SQL Server Load

  • Hi,

    The application team is pushing more than 7 lakhs records per day to SQL Server. The SQL Server version is 2016 with ALWAYS ON. During one point of time the SQL Server hungs and I need to failover manually.

    1. How much load can SQL Server withstand
    2. How much connections can it take at a time
  • It depends:

    • Memory: How much does server have? How much is dedicated to SQL Server?
    • disk I/O and topology:  How fast are your disks?  Local or SAN? RAID array(s)?
    • network I/O: How fast is your network?
    • Volume of data/# of columns: 24 byte row swill be much faster than10 megabyte rows  (e.g. w/ varchar(max) or varbinary columns)
    • Size of transactions/batches:  Single row at a time?  thousands of rows at a time?
    • Indexes?
    • Foreign keys?
    • Check constraints?
    • Are inserts minimally logged?
    • Locking/blocking from other processes?
    • Implicit data conversions?
    • "Normal" persisted table or in-memory? (Probably persisted)

     

  • A failover would only fix an overloaded server by forcing people off of it. In short, that's no fix at all. You need to monitor the server and the resources used in it in order to understand the load it's under and where the pain points of that load are. Then, adjust the structures, code and server settings to deal with that load. It's possible you need to get more, bigger, better, hardware. However, without knowledge of what's happening on the system, it's impossible to know.

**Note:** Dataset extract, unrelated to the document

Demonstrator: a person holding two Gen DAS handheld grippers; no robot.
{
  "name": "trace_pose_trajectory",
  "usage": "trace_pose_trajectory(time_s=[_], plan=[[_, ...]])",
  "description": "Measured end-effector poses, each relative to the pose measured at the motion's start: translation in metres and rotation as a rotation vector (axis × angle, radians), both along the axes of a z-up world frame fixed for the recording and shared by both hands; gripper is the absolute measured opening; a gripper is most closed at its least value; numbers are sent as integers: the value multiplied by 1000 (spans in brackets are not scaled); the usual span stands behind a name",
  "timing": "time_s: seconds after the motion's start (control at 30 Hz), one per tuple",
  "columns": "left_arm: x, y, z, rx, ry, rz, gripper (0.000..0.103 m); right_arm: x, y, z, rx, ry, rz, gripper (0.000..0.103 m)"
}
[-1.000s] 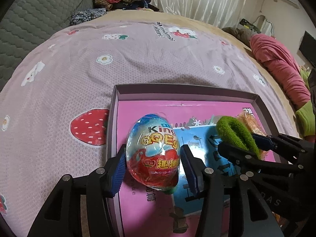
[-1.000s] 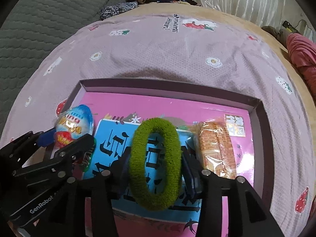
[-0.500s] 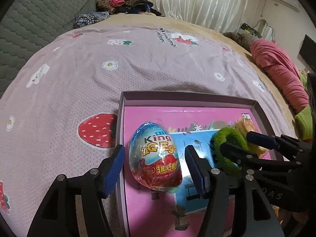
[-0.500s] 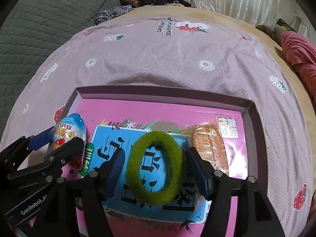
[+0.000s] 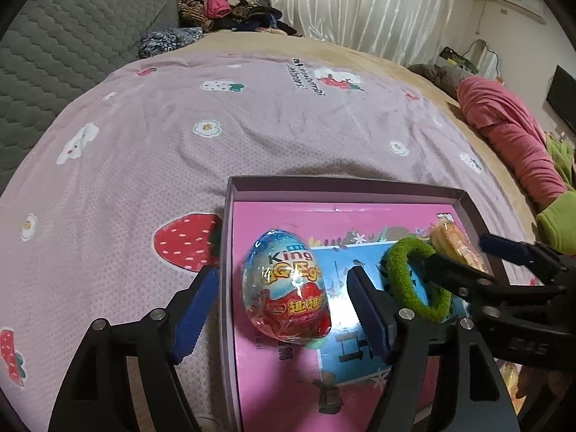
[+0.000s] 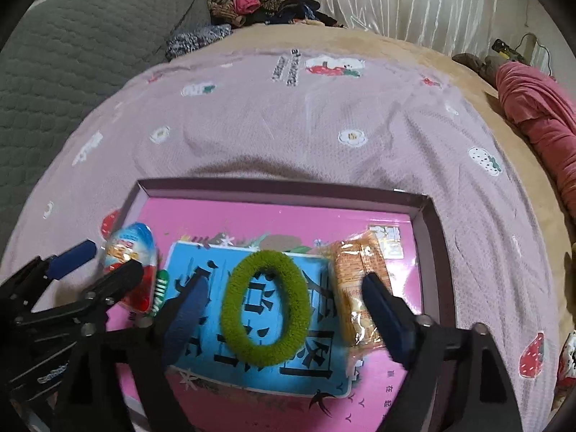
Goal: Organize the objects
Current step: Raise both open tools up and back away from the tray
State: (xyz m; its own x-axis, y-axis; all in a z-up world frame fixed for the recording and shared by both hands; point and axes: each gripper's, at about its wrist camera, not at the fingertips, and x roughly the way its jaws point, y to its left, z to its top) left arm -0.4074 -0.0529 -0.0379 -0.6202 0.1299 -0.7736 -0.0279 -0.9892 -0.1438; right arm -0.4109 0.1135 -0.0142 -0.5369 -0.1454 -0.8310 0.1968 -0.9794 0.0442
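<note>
A pink strawberry-print bedspread (image 5: 151,151) carries a shallow purple box lid (image 6: 280,185) with a pink and blue printed floor, which seems to serve as the collecting tray. Three things lie in a row inside it, probably set down there to group them. The foil-wrapped chocolate egg (image 5: 286,288) rests by the tray's left wall, lying free between the pads of the left gripper (image 5: 280,309), whose jaws are opening and touch nothing. The wrapped biscuit packet (image 6: 360,288) lies near the right wall. The green fuzzy hair tie (image 6: 265,309) lies flat mid-tray, loose between the opening, wide-spread jaws of the right gripper (image 6: 284,318).
</note>
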Motion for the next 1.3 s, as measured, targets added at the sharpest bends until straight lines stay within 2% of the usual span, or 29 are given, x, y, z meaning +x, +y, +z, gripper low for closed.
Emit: trace_pose_trajectory(time_s=[0.27,0.4,0.53,0.77,0.9,1.13,1.3], plan=[[8,3,10,-29,-6,2,76,18,-1,26,17,36,20,94],[20,7,22,-60,34,5,78,30,2,39,18,50,24,95],[35,3,31,-37,50,17,83,46,9,54,1,69,23,95],[65,3,43,-49,35,24,83,76,21,74,-25,88,38,95],[82,-5,49,-16,17,16,84,91,28,82,-34,112,38,96],[110,-15,66,-32,35,50,84,111,37,97,-65,119,26,96],[129,-11,85,-46,46,34,84,126,34,113,-55,144,41,96]])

    How much load can SQL Server sustain? Probably more than any of us can easily generate.

    However, to do that, you have to set up the servers correctly. You have to design the databases well. You have to write code that's going to perform. You have to choose your indexes appropriately. You have to ensure that you're maintaining your statistics. And, finally, you have to have monitoring in place to understand where you're experiencing pain.

    "The credit belongs to the man who is actually in the arena, whose face is marred by dust and sweat and blood"
    - Theodore Roosevelt

    Author of:
    SQL Server Execution Plans
    SQL Server Query Performance Tuning

  • 7 lakhs per day is not a number for a SQL Server.

    i regularly perform performance tests, when 10 mil records are inserted into some table. And if it takes an hour - it's bad.

    You need to look not so on the number of rows but on the data on those rows and how it's handled in the process.

    The right questions are asked above - try to answer them one by one. At some stage you'll find the point of failure.